Wenn man es oft liest, dann in veröffentlichten Arbeiten, das ist etwas anderes.
Jedenfalls ist es wirklich schwierig, die Versicherung, alles alleine gemacht zu haben, mit Deinem Vorwort zu verbinden.
Dann noch aus Korrektorensicht:
Diese Vorwortschreiberei bei Examensarbeiten greift wirklich um sich, neuerdings sogar schon bei Proseminararbeiten.
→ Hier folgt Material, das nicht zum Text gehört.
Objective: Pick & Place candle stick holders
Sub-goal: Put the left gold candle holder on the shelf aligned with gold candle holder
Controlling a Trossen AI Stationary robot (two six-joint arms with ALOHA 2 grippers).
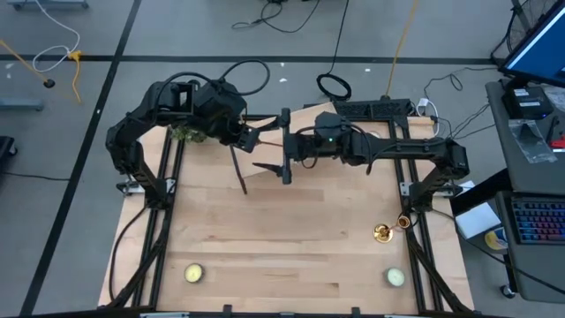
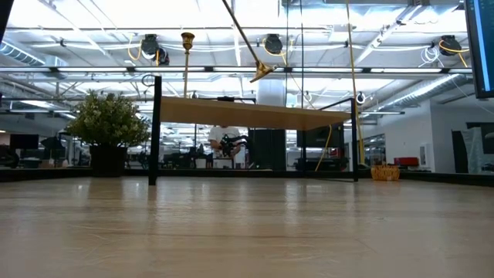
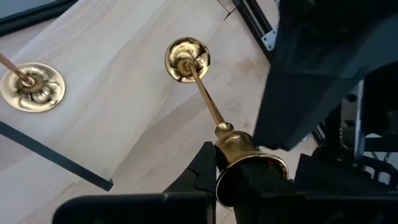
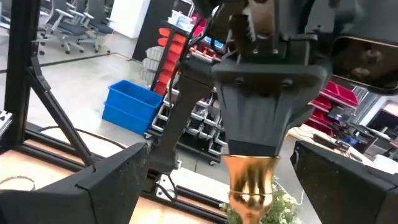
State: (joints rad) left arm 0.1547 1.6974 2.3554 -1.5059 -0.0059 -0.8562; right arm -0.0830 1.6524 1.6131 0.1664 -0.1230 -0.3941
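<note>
Left end effector [image 3: 233, 180] clamps a candlestick [image 3: 205, 93] by its cup end, stem pointing away over the bench [image 1: 291, 238]. Right end effector [image 4: 205, 180] faces it, fingers wide, just beside that gold cup.

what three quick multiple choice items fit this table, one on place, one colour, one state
1. The tealight discs lie:
A between the grippers
B by the table edge far from the arms' bases
C under the left arm

2. The candle stick holder in the left gripper is:
A silver
B black
C gold

3. The right gripper jaws are:
A open, empty
B shut on a disc
C shut on a holder

Key: B, one sits near each far corner; C, its metal shines gold; A, nothing sits between them.
</note>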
Mich als Korrektorin irritiert das: Natürlich betreut man eine Arbeit, aber diese Dankesworte am Anfang, soll ich damit unter Druck gesetzt werden? Bin ich nachher dafür verantwortlich, wenn die Arbeit nicht gut ist?
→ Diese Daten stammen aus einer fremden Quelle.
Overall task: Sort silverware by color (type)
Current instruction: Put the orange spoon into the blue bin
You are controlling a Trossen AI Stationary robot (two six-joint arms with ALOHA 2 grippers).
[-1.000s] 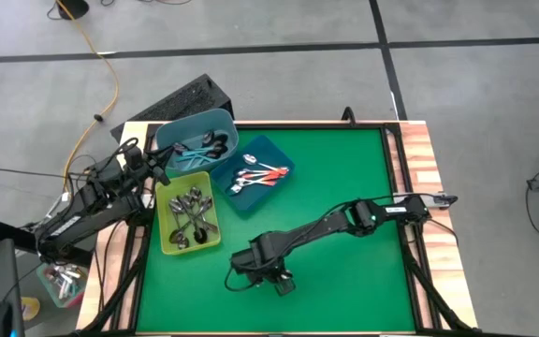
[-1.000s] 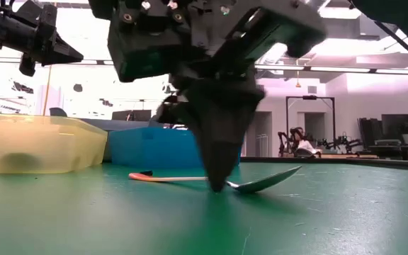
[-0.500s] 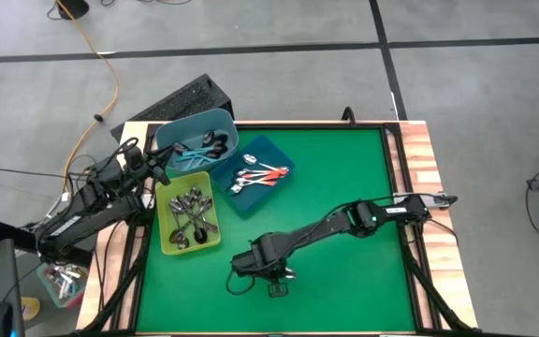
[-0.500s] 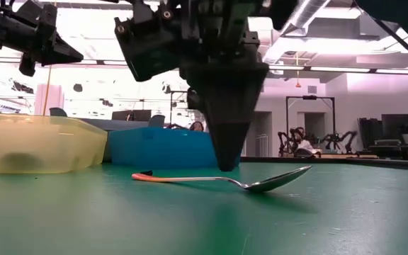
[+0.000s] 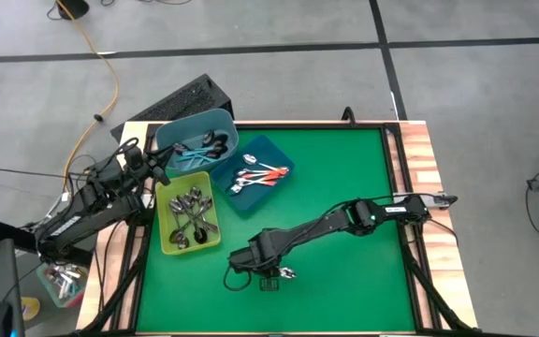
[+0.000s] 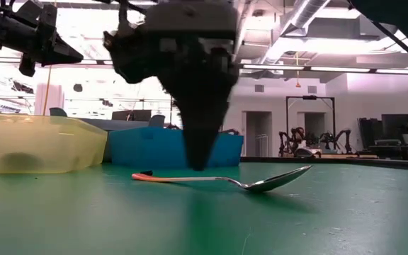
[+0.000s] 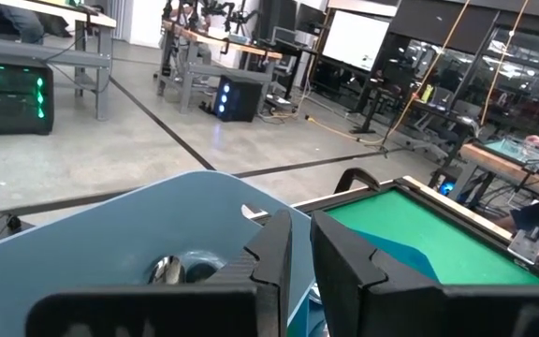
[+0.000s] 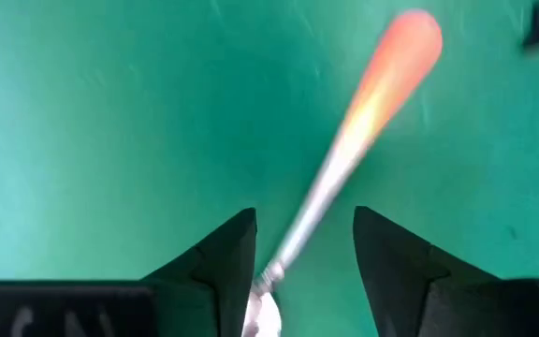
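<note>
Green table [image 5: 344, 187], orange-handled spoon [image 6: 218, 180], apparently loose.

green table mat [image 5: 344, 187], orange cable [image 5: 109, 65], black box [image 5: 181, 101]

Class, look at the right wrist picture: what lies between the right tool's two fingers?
The orange-handled spoon's metal shaft runs between the open right tool's fingers, over the green mat.

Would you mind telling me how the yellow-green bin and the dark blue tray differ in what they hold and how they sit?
The yellow-green bin holds spoons with plain metal handles, while the dark blue tray holds spoons with orange-red handles. The bin lies nearly square to the table's left edge; the tray sits turned at an angle, farther in. The bin's walls are see-through in the low view; the tray's are solid. Both are open-topped and rest on the green mat.
</note>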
Eigentlich finde ich selbst das immer eher störend. (DAnkes-)Vorworte zu schreiben ist eine gute akademische Tradition, die man bei Veröffentlichung anwendet, man kommuniziert hier mit der Öffentlichkeit, nicht ausschließlich mit dem, dem gedankt wird und der beurteilen soll…
Tatsächlich fände ich es besser, Veronika, auch für Deine Korrektoren, Du würdest nach Bestehen Deiner Prüfung bei Ihnen vorbei kommen und Dich persönlich bedanken. Ein engagierter Lehrer freut sich immer, noch einmal etwas von den Studenten zu hören.